Abigail Adams by Phyllis Lee Levin

Author:Phyllis Lee Levin
Language: eng
Format: epub
Publisher: St. Martin's Press


NINETEEN

Enough of Public and Private Anxiety

As silently as she could, on Wednesday night, April 26, 1798, Abigail slipped into the New Theatre on Chestnut Street in Philadelphia. Avoiding the President’s box—she was attempting to be “perfectly in cogg [incognito]”—she sat instead with friends, including the Secretary of the Senate, Samuel Allyn Otis, and Representative Daniel Buck and their wives. It was only the second time she had ventured out to the theater this season, frankly motivated, in this instance, by “Great curiosity” about the special song implanted between a three-act play called The Italian Monk, a monologue on Sir John Falstaff, and a two-act opera called Rosina.

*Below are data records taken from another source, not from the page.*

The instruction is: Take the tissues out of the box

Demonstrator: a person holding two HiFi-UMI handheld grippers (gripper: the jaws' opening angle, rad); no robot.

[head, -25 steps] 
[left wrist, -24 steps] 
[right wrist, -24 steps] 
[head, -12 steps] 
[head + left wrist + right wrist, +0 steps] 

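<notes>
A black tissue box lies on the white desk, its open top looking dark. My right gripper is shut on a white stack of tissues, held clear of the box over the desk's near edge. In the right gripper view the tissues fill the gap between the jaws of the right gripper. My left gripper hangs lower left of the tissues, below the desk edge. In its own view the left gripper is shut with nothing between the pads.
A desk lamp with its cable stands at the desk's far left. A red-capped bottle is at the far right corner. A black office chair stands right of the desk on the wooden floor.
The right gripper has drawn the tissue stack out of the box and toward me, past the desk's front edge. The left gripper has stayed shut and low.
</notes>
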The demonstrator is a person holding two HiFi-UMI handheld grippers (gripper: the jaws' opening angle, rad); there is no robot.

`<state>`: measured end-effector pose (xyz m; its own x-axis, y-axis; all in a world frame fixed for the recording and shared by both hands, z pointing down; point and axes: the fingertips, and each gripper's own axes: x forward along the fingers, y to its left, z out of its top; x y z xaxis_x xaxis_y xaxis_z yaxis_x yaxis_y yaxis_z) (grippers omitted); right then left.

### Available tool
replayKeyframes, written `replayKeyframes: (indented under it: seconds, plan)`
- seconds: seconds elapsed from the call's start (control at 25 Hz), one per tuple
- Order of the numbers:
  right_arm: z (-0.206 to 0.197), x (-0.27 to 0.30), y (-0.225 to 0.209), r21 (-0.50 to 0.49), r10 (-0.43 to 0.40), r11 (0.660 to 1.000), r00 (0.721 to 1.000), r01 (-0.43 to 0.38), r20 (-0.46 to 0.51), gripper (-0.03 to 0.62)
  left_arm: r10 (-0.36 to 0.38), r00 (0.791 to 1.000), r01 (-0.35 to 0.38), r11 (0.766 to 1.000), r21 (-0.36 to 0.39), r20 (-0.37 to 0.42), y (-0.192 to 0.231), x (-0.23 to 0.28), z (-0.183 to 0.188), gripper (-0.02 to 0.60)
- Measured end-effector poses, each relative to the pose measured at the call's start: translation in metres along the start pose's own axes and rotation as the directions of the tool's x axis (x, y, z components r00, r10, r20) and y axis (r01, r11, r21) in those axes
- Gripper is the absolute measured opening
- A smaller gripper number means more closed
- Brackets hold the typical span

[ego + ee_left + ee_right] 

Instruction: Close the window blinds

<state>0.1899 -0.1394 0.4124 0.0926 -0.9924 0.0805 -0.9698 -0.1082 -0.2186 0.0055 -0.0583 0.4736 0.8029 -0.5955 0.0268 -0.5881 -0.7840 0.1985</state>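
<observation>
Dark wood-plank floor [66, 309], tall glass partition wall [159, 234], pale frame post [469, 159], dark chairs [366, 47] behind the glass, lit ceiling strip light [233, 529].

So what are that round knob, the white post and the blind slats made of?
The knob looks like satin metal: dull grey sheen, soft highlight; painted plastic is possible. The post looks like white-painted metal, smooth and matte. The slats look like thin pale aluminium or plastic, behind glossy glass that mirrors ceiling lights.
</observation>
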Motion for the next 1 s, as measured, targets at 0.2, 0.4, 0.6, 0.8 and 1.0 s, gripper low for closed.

The special song, “Hail Columbia,” coupled Judge Joseph Hopkinson’s impressive, recent lyrics (just about forty-eight hours old) with Philip Phyle’s stately music, already familiar as “The President’s March” of Washington’s term, and was indeed timely:

Firm, united let us be,

Rallying round our liberty,

As a band of brothers joined

Peace and safety we shall find.1

The rousing reception of the song gave Abigail a headache, but one she bore with joy. The song signified political redemption, at last, for John. Until now, Abigail had complained, French tunes “usurped an uncontrould sway.” Only recent cries of “perfidy” from the American envoys in France, and charges ranging from discourtesy to dishonesty, had drastically altered sentiments. One heartening example of the new American atavism afforded Abigail particular satisfaction. On recent evenings, she had been told, the first popular song of the French Revolution, the vibrant “Ça ira,” favorite also of the Federalist Francophiles, had been shouted down by cries for the native “Yankee Doodle Dandy” and for “The President’s March.” Now Abigail could hear for herself, with the greatest satisfaction, Hopkinson’s healing and binding words that transformed the march into a national song.2

The theater was full, the audience irrepressible. At curtain time, its members joined the British singer and actor Gilbert Fox on the fourth round of “Hail Columbia,” clapping thunderously throughout the last chorus, rising and giving voice to cheers that might have been heard, Abigail supposed, a mile away. She was exultant, supremely gratified that the new national song reinforced the President’s message to Congress. At last, after groping through months of tangled rumors, John was able to expose the bizarre facts of the imperiled relationship between America and France. She welcomed respite from intense anxiety for all involved, on all counts. Her own personal involvement was no secret. How could anyone be an indifferent spectator, Abigail asked her nephew, William Shaw, “in Times so critical, so allarming and so big with Concequences as the present?”3

* * *

If John Adams had appointed a diarist for his administration, he could not have hoped to find one more observant, informed, and literate, albeit partisan, than his own wife. Frustrated by peripatetic reports from France, exasperated by the Federalist press, the faction in favour of war, whose “wicked and base, violent & calumniating abuse” could only be quenched, in her opinion, by the passage of a sedition act, Abigail sought justice at her writing table.